Doodling with cartoonist Chester Brown

On Thursday, Nov. 4, York’s Canadian Writers in Person course and reading series presented comic-strip artist Chester Brown. Chris Cornish, a teaching assistant for the course sent the following report to YFile.


Chester Brown has never really considered himself to be a writer. On this cold blustery evening, a lecture hall full of students and fans begged to differ.


Right: Chester Brown’s self-portrait


Brown was invited to the Canadian Writers in Person Series to discuss his work Louis Riel: A Comic Strip Biography. Admittedly a departure from other authors in the series, Brown’s graphic novel is written in the language of the comic strip panel, both image and text. It traces the story of Louis Riel, the 19th century Métis leader who led his people to rebellion on the Canadian frontier.


True to his self-portrait in his other work, I Never Liked You, Brown was reserved and humble in greeting students. His interest in each individual student was characteristic of this shy but generous man. He took the time to autograph each copy of his book with a personalized drawing of Louis Riel.


At the reading, Brown treated students to a glimpse of his development as an artist. Since his early childhood days, he was always considered to be the best artist in his class. When he was 11, his father took him and one of his first comic strips to the newspaper editor in his home town. The result was his first published strip, in a Valentine’s Day edition of the paper. 


Brown dreamed of being an artist for comic book superhero publications produced by Marvel Comics and DC Comics. After high school, a few trips to their head offices in New York resulted in polite rejection: “talented but not ready”. Eventually a kinder editor suggested that his style was more suited to underground comics. While working at a photography store by day, Brown laboured in his spare time to create Yummy Fur Comics. In 1983, after numerous rejection letters, he decided to publish himself by photocopying and stapling eight-page editions selling for 25 cents. “I think I broke even,” he said of the venture.


After picking up notice in comic stores and trade magazines, Brown quit his day job and began publishing with Toronto-based Vortex Comics and later with the Montreal-based Drawn and Quarterly. Gradually, his style evolved from the scatological humour of The Toilet Paper Revolt to the touchingly autobiographical I Never Liked You. On an overhead projector, Brown showed students some excerpts from these works and a comic book essay titled My Mom’s a Schizophrenic. His investigation into the perceptions of madness and normality were carried over from this essay into his work on “the madman” Louis Riel.


Reading Maggie Siggins’ Riel: A Life of Revolution inspired him to begin his own five-year project on Riel. He began by writing a script in loose storyboard format, a process that took him 10 months. He then started drawing the book in a visual style inspired by Harold Gray’s Little Orphan Annie, known for its characters’ blank pupils. He liked Gray’s understated and ambient approach, composed mostly of medium and long shots, more influenced by theatre than cinema. Brown said that he considers the cinematic flourishes and extreme close-ups in more modern comics to be overdone. He even chose a yellowed paper stock for his book to evoke the sense of the old newsprint comics.
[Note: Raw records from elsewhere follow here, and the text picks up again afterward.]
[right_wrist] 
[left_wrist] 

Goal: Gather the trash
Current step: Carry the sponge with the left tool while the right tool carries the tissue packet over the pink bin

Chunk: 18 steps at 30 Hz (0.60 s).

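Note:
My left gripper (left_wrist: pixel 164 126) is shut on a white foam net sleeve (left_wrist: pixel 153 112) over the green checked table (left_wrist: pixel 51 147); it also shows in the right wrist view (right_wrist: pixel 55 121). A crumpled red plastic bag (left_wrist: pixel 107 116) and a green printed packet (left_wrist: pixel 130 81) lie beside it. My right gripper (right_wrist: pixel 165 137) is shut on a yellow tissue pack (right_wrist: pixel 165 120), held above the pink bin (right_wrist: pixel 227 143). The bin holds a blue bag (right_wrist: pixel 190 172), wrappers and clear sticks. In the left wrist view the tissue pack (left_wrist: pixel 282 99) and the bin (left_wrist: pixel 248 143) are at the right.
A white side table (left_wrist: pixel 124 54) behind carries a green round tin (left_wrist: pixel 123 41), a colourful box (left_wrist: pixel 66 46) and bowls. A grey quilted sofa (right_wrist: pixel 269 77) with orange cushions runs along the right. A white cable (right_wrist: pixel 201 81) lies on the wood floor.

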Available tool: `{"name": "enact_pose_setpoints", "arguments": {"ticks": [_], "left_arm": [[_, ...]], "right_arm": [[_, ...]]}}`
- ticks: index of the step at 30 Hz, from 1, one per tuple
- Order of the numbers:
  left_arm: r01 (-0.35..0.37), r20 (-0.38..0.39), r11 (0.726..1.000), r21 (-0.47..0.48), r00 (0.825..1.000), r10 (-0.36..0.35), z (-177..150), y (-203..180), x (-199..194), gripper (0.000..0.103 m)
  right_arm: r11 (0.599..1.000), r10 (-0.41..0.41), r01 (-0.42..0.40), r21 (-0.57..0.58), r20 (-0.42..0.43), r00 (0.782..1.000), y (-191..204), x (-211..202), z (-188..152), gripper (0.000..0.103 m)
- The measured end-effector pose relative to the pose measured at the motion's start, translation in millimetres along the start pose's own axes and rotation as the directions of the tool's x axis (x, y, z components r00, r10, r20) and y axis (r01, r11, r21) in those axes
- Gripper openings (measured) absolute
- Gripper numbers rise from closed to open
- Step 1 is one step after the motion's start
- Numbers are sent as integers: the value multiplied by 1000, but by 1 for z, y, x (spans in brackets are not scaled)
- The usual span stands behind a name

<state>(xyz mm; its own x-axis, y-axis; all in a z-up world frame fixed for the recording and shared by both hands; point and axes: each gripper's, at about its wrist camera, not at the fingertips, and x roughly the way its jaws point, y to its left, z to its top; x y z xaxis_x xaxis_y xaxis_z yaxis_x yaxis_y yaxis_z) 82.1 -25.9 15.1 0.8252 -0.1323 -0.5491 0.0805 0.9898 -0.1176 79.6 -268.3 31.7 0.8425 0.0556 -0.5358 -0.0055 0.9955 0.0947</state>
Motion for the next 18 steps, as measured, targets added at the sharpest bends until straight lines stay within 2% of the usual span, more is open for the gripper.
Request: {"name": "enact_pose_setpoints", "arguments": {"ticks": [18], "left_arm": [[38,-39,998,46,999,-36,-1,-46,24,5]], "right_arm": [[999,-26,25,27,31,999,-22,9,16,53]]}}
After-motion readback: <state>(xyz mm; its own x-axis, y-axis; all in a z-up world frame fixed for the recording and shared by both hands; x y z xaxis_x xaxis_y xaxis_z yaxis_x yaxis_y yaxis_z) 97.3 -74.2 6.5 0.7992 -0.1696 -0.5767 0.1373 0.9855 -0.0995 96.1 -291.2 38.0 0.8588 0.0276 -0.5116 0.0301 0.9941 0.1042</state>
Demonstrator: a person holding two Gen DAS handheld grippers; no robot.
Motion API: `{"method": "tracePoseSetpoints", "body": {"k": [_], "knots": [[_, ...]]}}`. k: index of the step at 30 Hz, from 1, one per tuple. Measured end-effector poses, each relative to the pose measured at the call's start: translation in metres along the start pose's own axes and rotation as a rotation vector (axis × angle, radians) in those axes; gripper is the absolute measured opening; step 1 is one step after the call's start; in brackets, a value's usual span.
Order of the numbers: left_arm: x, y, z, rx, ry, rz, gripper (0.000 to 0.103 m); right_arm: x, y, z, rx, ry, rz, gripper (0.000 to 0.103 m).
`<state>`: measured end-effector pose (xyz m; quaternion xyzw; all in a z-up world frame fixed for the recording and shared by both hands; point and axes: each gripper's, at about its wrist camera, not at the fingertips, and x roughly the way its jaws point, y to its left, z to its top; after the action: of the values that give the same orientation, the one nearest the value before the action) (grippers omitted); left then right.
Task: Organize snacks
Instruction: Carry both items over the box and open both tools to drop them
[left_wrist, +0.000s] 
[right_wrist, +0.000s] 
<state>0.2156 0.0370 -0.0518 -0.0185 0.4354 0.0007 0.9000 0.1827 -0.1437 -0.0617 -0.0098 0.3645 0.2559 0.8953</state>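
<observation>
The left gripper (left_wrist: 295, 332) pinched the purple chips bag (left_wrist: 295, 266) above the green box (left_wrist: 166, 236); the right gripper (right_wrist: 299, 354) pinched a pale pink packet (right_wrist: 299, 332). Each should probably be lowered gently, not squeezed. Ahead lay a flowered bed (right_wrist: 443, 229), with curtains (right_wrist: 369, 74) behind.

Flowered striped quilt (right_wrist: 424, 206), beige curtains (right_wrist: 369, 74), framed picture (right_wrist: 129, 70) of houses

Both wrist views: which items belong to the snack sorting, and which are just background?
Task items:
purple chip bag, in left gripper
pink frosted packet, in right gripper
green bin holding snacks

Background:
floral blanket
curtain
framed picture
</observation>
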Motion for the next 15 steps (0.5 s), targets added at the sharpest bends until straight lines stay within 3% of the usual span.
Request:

Students were delighted as Brown showed images from each stage of this process, from early scripts, to “deleted scenes”, to the finished project (with speech bubbles blanked out so students couldn’t read ahead). He politely answered student questions after his presentation. Among these was a question about how his recent fame affected his relationship with his peers, fellow Toronto comic book artists Joe Matt and Seth. He demurely downplayed his success and promoted that of his friends. He acknowledged that the comic community here and abroad is fairly tight-knit and that their work influences each other.


More about Chester Brown


Brown is an acclaimed Toronto cartoonist and author of what one critic described as “the finest graphic novels you could hope to find”. His Louis Riel: A Comic-Strip Biography (2003) delivers a cartoon narrative that is entertaining and extensively researched. Brown is also known as a pioneer in the world of underground comics with bizarre and surreal titles. Series like Yummy Fur and Underwater, and I Never Liked You, contain a strong autobiographical component and project a trenchant political and cultural critique, inviting comparisons with the serialized novel associated with Charles Dickens. In 2004 Brown received three prestigious Harvey Awards for his work: Best Writer (Louis Riel), Best Cartoonist (Louis Riel) and Best Graphic Album of previously published works.


The Canadian Writers in Person series of public readings at York, which is free and open to the public, is also part of an introductory course on Canadian literature. On Nov. 25, accomplished novelist George Szanto will read from Second Sight.